**Work order:** In the listing below, find the line that contains "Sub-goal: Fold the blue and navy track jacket" and the line that contains "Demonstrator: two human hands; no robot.". Quote both and every line between them, exactly, and nothing more.
* * * * * * * * *
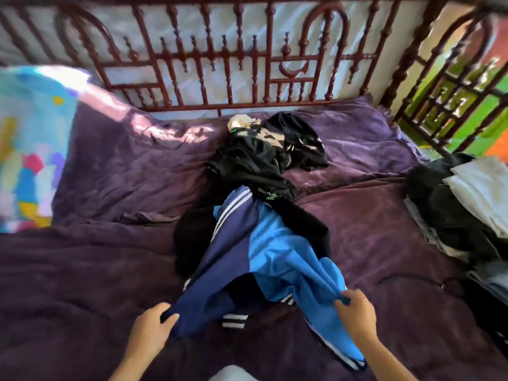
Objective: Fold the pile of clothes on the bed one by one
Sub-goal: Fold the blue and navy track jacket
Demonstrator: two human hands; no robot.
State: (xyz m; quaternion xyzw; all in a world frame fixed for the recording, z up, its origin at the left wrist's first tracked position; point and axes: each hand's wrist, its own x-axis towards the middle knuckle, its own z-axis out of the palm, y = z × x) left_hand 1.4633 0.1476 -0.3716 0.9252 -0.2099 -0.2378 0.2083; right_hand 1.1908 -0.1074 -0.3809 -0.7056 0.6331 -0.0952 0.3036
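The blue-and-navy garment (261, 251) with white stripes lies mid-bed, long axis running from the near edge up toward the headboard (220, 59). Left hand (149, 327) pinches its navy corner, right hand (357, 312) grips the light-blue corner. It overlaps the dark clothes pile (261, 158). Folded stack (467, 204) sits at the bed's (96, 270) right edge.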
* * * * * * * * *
**The completed task:**
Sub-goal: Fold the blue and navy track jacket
Demonstrator: two human hands; no robot.

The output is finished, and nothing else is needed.